DATA SHOWN>
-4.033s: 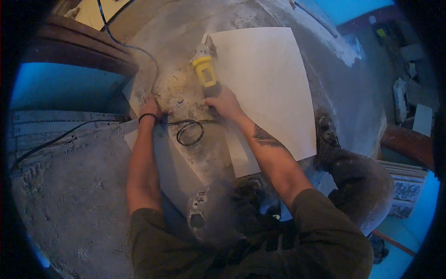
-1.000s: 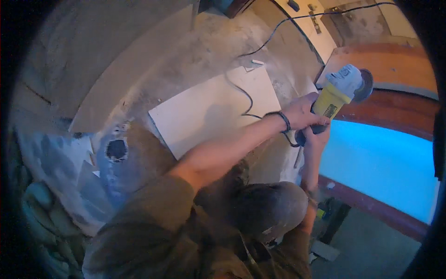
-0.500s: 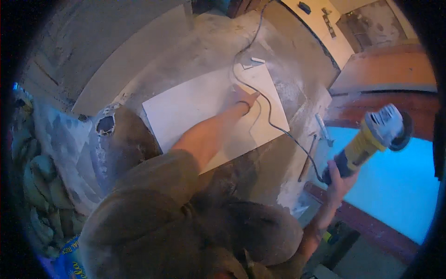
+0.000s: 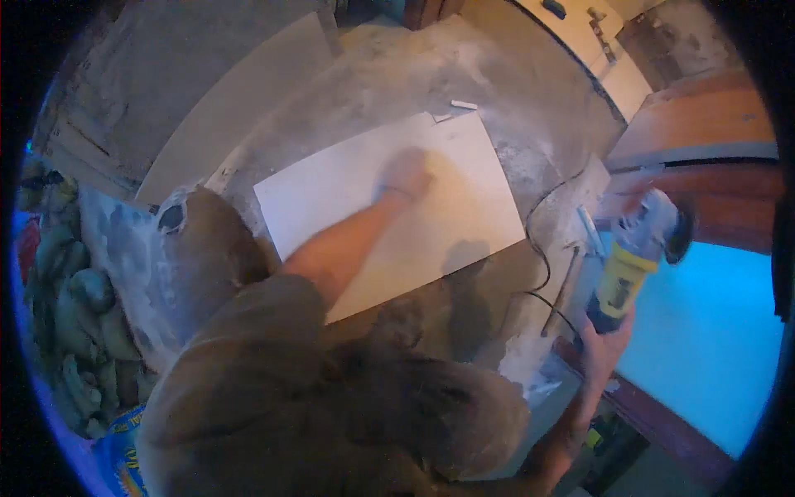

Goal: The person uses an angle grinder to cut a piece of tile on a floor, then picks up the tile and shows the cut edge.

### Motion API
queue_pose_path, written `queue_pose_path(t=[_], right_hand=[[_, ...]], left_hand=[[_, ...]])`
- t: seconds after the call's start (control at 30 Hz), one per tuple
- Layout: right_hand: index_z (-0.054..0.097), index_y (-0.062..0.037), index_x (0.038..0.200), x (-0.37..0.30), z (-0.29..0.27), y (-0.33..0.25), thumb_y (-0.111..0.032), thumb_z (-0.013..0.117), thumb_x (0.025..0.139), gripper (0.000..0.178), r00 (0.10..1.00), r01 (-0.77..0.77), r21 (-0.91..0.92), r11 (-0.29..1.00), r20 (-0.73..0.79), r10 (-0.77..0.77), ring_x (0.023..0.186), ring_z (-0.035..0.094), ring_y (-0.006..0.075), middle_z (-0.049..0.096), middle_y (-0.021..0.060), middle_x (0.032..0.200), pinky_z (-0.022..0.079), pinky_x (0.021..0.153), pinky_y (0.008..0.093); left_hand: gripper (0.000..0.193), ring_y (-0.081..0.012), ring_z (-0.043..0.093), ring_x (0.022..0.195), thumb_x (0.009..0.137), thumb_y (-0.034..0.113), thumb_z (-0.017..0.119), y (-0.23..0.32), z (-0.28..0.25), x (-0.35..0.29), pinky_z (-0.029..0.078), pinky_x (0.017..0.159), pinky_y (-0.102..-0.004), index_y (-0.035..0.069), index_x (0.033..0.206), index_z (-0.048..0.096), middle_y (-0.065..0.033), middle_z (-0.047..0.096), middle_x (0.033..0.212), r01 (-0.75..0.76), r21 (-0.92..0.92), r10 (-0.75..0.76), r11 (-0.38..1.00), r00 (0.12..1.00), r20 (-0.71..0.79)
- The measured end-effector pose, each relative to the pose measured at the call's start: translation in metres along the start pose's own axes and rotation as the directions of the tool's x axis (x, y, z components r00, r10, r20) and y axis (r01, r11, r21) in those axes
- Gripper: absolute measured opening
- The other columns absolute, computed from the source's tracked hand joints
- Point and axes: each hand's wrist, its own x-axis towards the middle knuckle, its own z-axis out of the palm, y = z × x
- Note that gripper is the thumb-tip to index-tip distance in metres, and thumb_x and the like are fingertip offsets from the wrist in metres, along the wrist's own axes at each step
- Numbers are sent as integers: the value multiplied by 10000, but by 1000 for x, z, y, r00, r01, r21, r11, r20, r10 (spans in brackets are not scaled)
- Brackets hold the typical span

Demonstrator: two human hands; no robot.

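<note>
In my right hand (image 4: 607,335) is an angle grinder (image 4: 626,273) with a yellow and dark body. It is raised to the right, with its disc end pointing up and away from me, and my fingers are wrapped round its lower end. My left hand (image 4: 407,176) is over the middle of a white rectangular tile or panel (image 4: 331,203) on the dusty floor. Motion smears its fingers, and I cannot tell whether they touch the surface. The grinder's dark cord (image 4: 542,248) runs along the floor to the right of the panel.
Small white offcuts (image 4: 464,105) lie by the panel's far edge. A long pale strip (image 4: 240,103) rests at the far left. Filled sacks (image 4: 87,306) are on the left. To the right are a thin stick (image 4: 563,290), a wooden piece (image 4: 696,124) and a bright blue surface (image 4: 704,348).
The cord has gone from across the panel to the floor at its right. My left hand has moved a little left over the panel. The grinder has shifted slightly left and is still held.
</note>
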Motion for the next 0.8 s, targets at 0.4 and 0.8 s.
queue_pose_path(t=[0.4, 0.8], right_hand=[[554, -3, 1233, 74, 155, 12, -166, 884, 675, 668, 843, 85, -61, 995, 536, -39, 940, 657, 208, 675, 105, 1085, 534, 856, 361], [565, -9, 1228, 61, 170, 36, -172, 869, 674, 653, 878, -10, 93, 996, 478, -35, 951, 673, 208, 692, 113, 1063, 538, 856, 361]], left_hand=[[945, -374, 467, 1354, 705, 619, 808, -95, -159, -34, 384, 1115, -524, 77, 1424, 523, -223, 494, 1452, 332, 409, -358, 850, 934, -15], [518, -402, 634, 1121, 959, 556, 564, -82, -187, -32, 494, 952, -488, 102, 1173, 695, -201, 678, 1215, 159, 148, -162, 976, 987, 5]])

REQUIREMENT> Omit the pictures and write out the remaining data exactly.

EXERCISE ANSWER>
-4.033s: 
-1.000s: 
-0.500s: 
+0.000s: 

Goal: The person uses an angle grinder to cut a piece of tile on a floor, then picks up the tile and shows the cut edge.

### Motion API
queue_pose_path, written `queue_pose_path(t=[_], right_hand=[[_, ...]], left_hand=[[_, ...]])`
- t: seconds after the call's start (control at 30 Hz), one per tuple
- Layout: right_hand: index_z (-0.054..0.097), index_y (-0.062..0.037), index_x (0.038..0.200), x (-0.37..0.30), z (-0.29..0.27), y (-0.33..0.25), thumb_y (-0.111..0.032), thumb_z (-0.013..0.117), thumb_x (0.025..0.139), gripper (0.000..0.178), r00 (0.10..1.00), r01 (-0.77..0.77), r21 (-0.91..0.92), r11 (-0.29..1.00), r20 (-0.73..0.79), r10 (-0.77..0.77), ring_x (0.023..0.186), ring_z (-0.035..0.094), ring_y (-0.006..0.075), middle_z (-0.049..0.096), middle_y (-0.021..0.060), middle_x (0.032..0.200), pinky_z (-0.022..0.079), pinky_x (0.021..0.153), pinky_y (0.008..0.093); left_hand: gripper (0.000..0.193), ring_y (-0.081..0.012), ring_z (-0.043..0.093), ring_x (0.022..0.195), thumb_x (0.009..0.137), thumb_y (-0.034..0.113), thumb_z (-0.017..0.119), y (-0.23..0.32), z (-0.28..0.25), x (-0.35..0.29), pinky_z (-0.029..0.078), pinky_x (0.017..0.159), pinky_y (-0.102..-0.004), index_y (-0.035..0.069), index_x (0.033..0.206), index_z (-0.048..0.096), middle_y (-0.065..0.033), middle_z (-0.047..0.096), middle_x (0.033..0.212), r01 (-0.75..0.76), r21 (-0.92..0.92), r10 (-0.75..0.76), r11 (-0.38..1.00), r00 (0.12..1.00), r20 (-0.71..0.79)
- The measured end-effector pose, each relative to the pose measured at the call's start: translation in metres along the start pose's own axes and rotation as the directions of the tool's x axis (x, y, z components r00, r10, r20) and y axis (r01, r11, r21) in those axes
- Gripper: absolute measured opening
- The other columns absolute, computed from the source's tracked hand joints
- Point and axes: each hand's wrist, its own x-axis towards the middle knuckle, its own z-axis out of the palm, y = z × x
- Note that gripper is the thumb-tip to index-tip distance in metres, and thumb_x and the like are fingertip offsets from the wrist in metres, along the wrist's own axes at each step
- Numbers are sent as integers: the value multiplied by 10000, but by 1000 for x, z, y, r00, r01, r21, r11, r20, r10 (spans in brackets are not scaled)
- Brackets hold the typical span

Demonstrator: two human hands; no robot.

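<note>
In my right hand (image 4: 607,335) is an angle grinder (image 4: 626,273) with a yellow and dark body. It is raised to the right, with its disc end pointing up and away from me, and my fingers are wrapped round its lower end. My left hand (image 4: 407,176) is over the middle of a white rectangular tile or panel (image 4: 331,203) on the dusty floor. Motion smears its fingers, and I cannot tell whether they touch the surface. The grinder's dark cord (image 4: 542,248) runs along the floor to the right of the panel.
Small white offcuts (image 4: 464,105) lie by the panel's far edge. A long pale strip (image 4: 240,103) rests at the far left. Filled sacks (image 4: 87,306) are on the left. To the right are a thin stick (image 4: 563,290), a wooden piece (image 4: 696,124) and a bright blue surface (image 4: 704,348).
The cord has gone from across the panel to the floor at its right. My left hand has moved a little left over the panel. The grinder has shifted slightly left and is still held.
</note>
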Motion for the next 0.8 s, targets at 0.4 and 0.8 s.
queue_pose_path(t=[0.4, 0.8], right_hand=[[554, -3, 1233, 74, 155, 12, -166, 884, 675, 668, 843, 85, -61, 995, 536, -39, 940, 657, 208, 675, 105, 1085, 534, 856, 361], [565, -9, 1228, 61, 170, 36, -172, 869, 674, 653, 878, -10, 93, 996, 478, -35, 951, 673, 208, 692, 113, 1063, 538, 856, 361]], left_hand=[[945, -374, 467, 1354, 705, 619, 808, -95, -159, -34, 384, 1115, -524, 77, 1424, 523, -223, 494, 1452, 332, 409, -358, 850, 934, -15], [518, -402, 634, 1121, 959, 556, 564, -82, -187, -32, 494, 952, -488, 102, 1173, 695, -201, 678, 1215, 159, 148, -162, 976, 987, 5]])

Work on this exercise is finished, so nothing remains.